One of my favorite places to look for inspiration when it comes to recipes is the LCBO Food & Drink magazine. Many of you may be familiar with it – it comes out 6 times a year, and the Christmas issue tends to be so popular, that I frequently find myself hunting down my copy by hitting LCBOs which are definitely not in my neighborhood.
These babies get snatched pretty quick, and it is no surprise – the photography is stunning, and the recipes modern, timely and fairly health-conscious.
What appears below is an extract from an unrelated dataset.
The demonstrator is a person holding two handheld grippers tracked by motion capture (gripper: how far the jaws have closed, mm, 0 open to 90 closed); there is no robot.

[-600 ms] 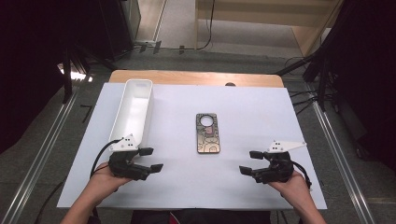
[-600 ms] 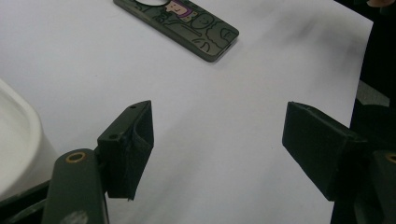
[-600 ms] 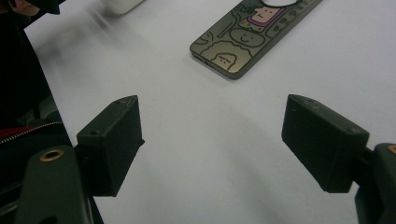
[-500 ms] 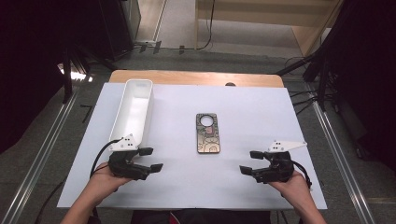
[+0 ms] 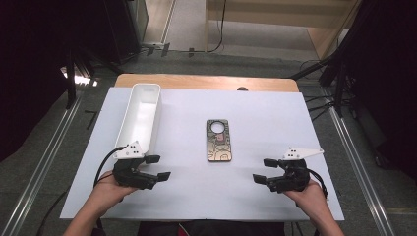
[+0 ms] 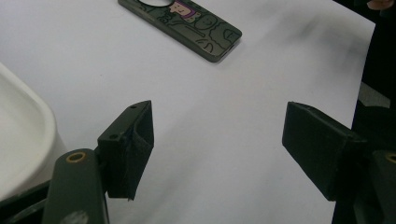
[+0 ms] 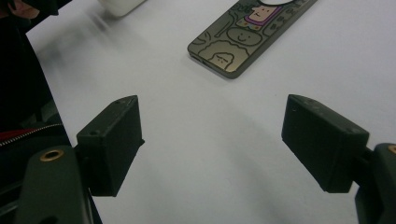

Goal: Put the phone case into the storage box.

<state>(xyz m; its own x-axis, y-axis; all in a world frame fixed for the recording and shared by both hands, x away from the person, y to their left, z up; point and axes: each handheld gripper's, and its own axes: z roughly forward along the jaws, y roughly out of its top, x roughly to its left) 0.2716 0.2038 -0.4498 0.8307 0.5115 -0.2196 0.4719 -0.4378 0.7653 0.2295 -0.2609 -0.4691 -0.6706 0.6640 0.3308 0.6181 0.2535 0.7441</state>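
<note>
A dark phone case (image 5: 218,140) with cartoon drawings and a round camera hole lies flat in the middle of the white table sheet (image 5: 206,196); its near end shows in the left gripper view (image 6: 184,25) and the right gripper view (image 7: 250,32). My left gripper (image 5: 158,167) rests low at the front left, open, pointing right, with nothing between its pads. My right gripper (image 5: 265,169) rests at the front right, open, pointing left, also holding nothing. Both stand well short of the case.
A long white tray (image 5: 141,115) lies at the left, just beyond my left gripper; its rounded corner (image 6: 23,135) shows close by. A wooden table edge (image 5: 206,81) runs along the back. Dark floor, rails and cables surround the table.
</note>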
The latest issue (summer 2007) has lots of great ideas including easy salad dressings, a whole section dedicated to limes, and lo and behold – stone fruit trifle with lemon balm cream in a no-cook dinner section. Talk about timely, since I just bought my lemon balm plant 2 weeks ago! I am definitely inspired now.
2 black plums
1 tbsp anisette or pernod to taste (something non-alcoholic would be fine)
1/4 cup sugar
1 cup mascarpone
1/4 cup yogurt
2 tbsp chopped lemon balm (or lemon verbena, or 2 tsp lemon rind)
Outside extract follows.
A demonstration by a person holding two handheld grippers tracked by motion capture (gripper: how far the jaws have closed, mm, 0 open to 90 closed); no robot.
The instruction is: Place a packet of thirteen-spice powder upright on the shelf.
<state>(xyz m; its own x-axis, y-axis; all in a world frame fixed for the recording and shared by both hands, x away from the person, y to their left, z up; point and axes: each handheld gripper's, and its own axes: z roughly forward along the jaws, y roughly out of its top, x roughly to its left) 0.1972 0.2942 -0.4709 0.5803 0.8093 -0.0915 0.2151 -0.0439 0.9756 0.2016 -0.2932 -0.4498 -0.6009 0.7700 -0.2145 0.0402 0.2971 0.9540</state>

garnish – sprigs lemon balm, lemon verbena, or mint
– Peel peaches, remove pits and slice into bowl. Pit and slice apricots and plums
and add to bowl. Toss fruit with anisette and 2 tbsp sugar.
– Whip mascarpone and yogurt together with lemon balm and remaining
2 tbsp sugar. Layer fruit in a glass bowl or individual wine glasses and top
with cream. Garnish with a sprig of lemon balm. Serves 4.
(Food & Drink summer 2007, pg. 60)
I think adding a little crunch to this might be nice – toasted almonds or other nuts? What do you think?
If any of you have a lemon balm recipe, I’d love to hear about it. I am on a lemon balm mission!
PS: Sacred Suzie gave me a great lemon balm tip: it can also soothe upset tummies for those who cannot stomach fennel tea! Thanks Suzie!